Omeprazole: At recommended doses, omeprazole has no effect on the pharmacokinetics of oral budesonide.
Adverse Reactions: In clinical trials, most adverse events experienced by patients or healthy volunteers receiving budesonide capsules were of mild to moderate intensity and were classified as nonserious. A total of 530 patients with Crohn’s disease were treated with budesonide capsules for induction and maintenance of remission, in controlled clinical trials.

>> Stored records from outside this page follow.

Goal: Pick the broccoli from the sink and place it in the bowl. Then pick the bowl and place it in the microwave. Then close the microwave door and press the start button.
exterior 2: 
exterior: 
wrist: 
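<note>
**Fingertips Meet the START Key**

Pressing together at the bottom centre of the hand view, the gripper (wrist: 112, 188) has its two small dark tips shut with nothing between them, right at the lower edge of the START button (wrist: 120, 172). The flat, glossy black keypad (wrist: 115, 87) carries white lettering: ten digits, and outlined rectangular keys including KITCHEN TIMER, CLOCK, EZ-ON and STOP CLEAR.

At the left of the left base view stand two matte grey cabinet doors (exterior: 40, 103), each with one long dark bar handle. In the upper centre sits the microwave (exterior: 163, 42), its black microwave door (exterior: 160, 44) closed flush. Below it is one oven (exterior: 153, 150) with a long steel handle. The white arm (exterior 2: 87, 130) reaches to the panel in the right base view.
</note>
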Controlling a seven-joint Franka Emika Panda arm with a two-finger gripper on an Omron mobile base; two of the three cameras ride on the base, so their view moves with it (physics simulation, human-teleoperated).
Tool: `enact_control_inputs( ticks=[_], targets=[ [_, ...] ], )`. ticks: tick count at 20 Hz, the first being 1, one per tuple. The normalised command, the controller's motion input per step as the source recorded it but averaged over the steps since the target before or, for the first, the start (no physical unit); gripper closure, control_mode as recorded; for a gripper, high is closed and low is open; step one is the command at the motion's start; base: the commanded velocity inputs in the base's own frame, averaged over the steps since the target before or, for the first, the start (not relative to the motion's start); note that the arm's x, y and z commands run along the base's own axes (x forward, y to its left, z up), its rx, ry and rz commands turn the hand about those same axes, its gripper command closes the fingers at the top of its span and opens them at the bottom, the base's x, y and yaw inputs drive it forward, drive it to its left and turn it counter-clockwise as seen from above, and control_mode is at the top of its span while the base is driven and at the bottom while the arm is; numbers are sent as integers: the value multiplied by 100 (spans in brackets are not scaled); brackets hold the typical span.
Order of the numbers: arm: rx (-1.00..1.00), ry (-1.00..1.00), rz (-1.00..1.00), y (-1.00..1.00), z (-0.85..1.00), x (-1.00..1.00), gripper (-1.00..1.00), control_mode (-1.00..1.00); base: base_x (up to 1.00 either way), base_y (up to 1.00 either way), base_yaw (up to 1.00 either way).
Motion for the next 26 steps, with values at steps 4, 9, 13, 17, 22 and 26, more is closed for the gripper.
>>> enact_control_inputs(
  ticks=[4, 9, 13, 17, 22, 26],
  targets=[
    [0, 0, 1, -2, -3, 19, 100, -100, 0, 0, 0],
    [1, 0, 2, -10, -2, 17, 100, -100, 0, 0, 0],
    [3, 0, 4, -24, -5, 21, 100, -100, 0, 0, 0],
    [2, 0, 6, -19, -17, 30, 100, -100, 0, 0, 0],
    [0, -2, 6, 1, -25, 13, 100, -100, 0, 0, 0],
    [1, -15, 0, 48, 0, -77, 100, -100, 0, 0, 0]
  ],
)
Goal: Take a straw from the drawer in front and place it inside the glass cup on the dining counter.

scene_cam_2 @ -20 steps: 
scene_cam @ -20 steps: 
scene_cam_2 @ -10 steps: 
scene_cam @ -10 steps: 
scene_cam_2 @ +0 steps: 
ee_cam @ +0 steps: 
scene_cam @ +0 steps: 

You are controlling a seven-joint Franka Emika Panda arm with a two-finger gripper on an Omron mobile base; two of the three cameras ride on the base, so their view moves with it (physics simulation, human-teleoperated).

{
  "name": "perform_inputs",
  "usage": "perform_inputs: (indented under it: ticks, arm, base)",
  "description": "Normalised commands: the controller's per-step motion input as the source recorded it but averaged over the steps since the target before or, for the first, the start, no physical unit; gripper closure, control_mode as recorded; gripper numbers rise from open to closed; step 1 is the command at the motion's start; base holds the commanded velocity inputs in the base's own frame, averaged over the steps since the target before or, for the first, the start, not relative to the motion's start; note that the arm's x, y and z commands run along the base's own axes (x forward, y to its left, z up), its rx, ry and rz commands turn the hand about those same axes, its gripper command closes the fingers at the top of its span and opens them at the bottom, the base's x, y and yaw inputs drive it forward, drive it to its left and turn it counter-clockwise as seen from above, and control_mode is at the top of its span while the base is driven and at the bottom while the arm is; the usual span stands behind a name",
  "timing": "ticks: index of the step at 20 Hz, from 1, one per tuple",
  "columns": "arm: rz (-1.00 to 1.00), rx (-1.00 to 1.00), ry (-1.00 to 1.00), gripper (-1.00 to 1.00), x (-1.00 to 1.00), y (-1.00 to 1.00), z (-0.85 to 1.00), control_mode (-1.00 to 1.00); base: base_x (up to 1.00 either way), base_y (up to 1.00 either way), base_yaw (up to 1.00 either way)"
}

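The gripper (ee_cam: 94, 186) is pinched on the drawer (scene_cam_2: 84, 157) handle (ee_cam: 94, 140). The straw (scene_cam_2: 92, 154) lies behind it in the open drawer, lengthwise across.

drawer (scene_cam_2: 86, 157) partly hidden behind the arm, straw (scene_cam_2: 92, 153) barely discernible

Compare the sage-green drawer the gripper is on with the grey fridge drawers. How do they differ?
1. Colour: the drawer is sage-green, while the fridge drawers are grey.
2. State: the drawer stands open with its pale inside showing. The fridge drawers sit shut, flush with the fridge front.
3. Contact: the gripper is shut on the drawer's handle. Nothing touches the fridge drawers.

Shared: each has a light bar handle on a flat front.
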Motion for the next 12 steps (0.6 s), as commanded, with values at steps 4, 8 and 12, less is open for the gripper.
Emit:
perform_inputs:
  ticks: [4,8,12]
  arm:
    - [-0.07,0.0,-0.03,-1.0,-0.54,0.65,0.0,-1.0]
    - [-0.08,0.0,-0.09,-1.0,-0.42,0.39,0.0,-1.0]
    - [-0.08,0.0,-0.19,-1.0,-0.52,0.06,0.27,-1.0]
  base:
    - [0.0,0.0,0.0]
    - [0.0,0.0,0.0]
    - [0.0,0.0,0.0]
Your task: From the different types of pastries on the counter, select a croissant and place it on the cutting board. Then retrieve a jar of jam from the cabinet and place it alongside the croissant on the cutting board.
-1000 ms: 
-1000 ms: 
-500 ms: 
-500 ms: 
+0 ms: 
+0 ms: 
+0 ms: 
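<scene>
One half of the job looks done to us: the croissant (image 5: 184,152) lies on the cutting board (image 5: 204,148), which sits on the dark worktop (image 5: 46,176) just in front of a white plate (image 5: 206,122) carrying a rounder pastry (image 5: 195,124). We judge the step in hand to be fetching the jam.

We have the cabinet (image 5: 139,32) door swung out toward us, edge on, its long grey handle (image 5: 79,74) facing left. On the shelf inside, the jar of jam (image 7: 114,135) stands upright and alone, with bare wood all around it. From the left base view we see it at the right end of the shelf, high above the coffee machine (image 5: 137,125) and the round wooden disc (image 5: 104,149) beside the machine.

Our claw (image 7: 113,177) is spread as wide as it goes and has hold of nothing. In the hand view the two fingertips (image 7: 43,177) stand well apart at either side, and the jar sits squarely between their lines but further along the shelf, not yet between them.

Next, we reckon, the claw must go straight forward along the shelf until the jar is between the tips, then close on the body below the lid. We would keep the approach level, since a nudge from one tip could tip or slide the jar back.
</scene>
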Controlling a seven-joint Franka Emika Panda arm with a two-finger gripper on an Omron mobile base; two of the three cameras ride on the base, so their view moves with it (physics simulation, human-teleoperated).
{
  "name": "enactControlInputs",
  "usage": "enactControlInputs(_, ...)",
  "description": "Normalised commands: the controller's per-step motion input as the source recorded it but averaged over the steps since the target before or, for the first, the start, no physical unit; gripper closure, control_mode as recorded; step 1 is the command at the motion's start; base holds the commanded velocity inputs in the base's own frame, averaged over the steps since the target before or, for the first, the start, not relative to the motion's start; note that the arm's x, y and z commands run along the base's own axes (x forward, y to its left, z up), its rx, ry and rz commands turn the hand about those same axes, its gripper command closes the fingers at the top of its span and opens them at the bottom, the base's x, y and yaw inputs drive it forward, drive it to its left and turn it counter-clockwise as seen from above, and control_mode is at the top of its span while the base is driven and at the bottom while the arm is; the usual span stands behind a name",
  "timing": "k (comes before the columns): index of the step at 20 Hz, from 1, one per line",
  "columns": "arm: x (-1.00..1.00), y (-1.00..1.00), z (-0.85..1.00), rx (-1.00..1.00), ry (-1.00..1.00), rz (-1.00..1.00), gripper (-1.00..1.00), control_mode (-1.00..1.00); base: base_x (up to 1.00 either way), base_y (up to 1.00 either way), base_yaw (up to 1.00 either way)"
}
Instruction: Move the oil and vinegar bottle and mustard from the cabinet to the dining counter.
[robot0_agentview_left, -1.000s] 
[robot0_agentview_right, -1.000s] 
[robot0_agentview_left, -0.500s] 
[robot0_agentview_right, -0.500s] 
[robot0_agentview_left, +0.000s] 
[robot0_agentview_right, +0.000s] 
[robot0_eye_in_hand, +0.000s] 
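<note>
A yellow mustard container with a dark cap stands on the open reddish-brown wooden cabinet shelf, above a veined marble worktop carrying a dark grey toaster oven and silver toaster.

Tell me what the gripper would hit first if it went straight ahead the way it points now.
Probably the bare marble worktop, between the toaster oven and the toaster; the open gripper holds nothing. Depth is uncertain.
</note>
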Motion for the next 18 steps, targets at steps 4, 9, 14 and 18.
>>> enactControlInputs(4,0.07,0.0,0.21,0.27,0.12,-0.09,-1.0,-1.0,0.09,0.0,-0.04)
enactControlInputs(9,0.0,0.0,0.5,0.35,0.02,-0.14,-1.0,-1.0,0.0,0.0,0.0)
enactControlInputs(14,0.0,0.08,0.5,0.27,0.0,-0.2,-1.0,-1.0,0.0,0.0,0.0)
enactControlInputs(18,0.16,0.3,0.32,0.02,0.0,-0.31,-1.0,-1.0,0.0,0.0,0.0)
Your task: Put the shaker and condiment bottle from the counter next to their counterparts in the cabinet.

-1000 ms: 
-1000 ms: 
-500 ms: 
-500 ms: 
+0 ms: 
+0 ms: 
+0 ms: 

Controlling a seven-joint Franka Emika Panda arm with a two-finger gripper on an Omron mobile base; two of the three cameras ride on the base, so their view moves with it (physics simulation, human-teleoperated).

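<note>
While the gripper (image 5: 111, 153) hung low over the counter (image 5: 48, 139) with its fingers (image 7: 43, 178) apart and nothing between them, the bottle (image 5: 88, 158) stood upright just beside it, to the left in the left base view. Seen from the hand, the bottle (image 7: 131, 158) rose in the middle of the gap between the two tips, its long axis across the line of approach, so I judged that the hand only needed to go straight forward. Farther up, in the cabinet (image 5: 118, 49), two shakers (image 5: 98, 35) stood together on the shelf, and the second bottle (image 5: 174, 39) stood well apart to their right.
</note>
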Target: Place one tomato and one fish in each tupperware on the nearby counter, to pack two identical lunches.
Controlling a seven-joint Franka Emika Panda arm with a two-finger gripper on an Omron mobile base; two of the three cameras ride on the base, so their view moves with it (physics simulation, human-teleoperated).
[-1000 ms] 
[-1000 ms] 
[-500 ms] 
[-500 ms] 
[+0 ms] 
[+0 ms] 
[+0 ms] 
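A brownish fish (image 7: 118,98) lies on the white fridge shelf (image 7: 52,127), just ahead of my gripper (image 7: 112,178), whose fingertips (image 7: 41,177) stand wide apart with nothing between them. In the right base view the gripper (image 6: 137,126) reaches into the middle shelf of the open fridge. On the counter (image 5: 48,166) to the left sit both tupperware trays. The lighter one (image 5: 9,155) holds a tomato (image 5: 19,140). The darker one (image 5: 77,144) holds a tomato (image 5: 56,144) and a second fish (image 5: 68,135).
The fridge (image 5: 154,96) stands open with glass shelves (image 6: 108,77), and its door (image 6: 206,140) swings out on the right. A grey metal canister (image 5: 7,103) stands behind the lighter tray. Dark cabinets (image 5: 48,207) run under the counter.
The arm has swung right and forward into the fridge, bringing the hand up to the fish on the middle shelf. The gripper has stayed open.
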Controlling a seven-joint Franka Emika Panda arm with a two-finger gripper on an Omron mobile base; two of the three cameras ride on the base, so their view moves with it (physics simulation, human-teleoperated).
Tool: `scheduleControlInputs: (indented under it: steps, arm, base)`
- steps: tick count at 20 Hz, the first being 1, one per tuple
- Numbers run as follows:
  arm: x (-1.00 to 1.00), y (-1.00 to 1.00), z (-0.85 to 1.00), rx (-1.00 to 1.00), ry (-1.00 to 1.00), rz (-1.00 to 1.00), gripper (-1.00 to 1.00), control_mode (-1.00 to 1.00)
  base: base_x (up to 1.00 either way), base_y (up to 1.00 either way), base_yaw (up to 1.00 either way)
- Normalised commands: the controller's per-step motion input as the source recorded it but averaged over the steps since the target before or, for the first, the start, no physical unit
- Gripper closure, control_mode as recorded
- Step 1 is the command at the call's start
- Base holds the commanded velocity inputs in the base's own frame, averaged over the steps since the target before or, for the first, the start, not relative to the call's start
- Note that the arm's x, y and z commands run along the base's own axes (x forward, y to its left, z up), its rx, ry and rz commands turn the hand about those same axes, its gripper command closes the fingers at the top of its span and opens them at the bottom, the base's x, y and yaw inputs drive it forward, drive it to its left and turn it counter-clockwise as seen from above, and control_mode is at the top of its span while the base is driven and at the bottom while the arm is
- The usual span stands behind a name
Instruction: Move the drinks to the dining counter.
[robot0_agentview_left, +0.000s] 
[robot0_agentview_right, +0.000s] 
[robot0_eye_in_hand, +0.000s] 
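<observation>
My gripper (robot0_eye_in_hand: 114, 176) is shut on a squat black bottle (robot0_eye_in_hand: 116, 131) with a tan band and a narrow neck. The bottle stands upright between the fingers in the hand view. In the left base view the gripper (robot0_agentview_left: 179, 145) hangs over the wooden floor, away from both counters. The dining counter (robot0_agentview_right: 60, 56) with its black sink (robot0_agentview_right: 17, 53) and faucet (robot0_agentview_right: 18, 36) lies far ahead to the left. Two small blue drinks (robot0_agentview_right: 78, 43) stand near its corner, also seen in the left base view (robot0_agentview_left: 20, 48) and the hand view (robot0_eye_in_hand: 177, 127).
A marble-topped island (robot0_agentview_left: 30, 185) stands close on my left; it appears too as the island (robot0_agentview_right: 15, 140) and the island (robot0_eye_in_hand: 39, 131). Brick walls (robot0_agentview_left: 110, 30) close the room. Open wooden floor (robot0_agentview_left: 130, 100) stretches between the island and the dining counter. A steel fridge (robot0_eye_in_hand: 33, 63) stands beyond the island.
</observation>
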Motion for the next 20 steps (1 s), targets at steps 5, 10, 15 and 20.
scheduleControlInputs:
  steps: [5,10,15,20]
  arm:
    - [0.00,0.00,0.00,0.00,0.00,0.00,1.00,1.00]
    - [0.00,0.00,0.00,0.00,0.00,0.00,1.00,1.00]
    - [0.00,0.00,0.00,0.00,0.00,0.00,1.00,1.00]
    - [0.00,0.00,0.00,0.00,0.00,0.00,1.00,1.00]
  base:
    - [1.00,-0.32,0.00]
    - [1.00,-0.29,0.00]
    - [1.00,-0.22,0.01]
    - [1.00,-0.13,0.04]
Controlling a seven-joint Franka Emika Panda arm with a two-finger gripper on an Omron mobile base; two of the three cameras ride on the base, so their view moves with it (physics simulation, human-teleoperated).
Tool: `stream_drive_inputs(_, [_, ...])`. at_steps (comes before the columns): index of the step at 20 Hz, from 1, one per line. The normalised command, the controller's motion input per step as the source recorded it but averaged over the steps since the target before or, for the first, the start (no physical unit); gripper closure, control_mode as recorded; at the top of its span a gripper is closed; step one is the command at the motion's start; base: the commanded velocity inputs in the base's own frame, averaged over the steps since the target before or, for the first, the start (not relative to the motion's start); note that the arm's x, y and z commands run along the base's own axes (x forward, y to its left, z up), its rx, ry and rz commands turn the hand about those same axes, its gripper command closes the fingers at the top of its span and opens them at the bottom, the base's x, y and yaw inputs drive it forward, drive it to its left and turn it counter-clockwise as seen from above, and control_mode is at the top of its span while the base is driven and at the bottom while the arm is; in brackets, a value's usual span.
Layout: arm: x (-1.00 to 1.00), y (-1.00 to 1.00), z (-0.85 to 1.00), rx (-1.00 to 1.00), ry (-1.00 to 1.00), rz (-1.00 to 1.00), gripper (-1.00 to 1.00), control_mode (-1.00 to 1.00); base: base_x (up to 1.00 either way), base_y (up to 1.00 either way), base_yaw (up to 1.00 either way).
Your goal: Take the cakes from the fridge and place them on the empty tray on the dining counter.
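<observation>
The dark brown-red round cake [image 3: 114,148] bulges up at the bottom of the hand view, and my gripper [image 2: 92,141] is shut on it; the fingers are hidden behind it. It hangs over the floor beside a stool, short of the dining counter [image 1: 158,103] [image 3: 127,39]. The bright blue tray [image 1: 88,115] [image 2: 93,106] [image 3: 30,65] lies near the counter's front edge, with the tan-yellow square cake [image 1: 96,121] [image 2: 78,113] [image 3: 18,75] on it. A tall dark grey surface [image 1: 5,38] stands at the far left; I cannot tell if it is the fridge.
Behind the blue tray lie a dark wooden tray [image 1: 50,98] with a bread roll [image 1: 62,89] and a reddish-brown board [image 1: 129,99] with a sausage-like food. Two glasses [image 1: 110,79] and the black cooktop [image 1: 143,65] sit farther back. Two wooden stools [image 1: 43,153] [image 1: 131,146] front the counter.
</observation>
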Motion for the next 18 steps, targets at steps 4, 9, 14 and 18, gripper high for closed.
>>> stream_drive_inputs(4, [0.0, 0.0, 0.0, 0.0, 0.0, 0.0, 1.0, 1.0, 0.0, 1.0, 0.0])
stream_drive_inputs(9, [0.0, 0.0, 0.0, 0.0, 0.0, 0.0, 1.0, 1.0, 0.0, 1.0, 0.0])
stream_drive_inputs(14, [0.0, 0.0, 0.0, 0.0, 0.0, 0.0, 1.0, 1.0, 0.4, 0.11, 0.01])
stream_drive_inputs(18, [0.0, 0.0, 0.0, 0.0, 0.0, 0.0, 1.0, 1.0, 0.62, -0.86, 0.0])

Adverse events reported in patients during induction of remission (n=399) with budesonide capsules included dyspepsia (9%), muscle cramps (4%), palpitations (2%), blurred vision (3%), skin reactions including rash and urticaria (6%), and menstrual disorders (2%).
A similar adverse event profile was reported in patients during maintenance treatment (n=131) with budesonide capsules. The incidence of adverse events was the same or less than observed during treatment for induction of remission.
Side effects typical of systemic glucocorticosteroid (such as Cushingoid features) may occur. The systemic effects of budesonide on the HPA-axis were found to be dose- dependent.
Symptoms And Treatment Of Overdose: Symptoms and Treatment: Acute overdosage with budesonide capsules, even in excessive doses, is not expected to be a clinical problem.
Occasional overdosing will not give any obvious symptoms in most cases but it will decrease the plasma cortisol level and increase the number and percentage of circulating neutrophils. The number and percentage of eosinophils will decrease concurrently. Stopping the treatment or decreasing the dose will abolish the induced effects.
Habitual overdosing may cause hypercorticism and HPA-suppression. Decreasing the dose or stopping the therapy, with the accepted procedures for discontinuing prolonged oral therapy with systemic steroids, will abolish these effects, although the restitution of the HPA-axis may be a slow process and during periods with pronounced physical stress (severe infections, trauma, surgical operations, etc.) it may be advisable to supplement with conventional systemic steroids.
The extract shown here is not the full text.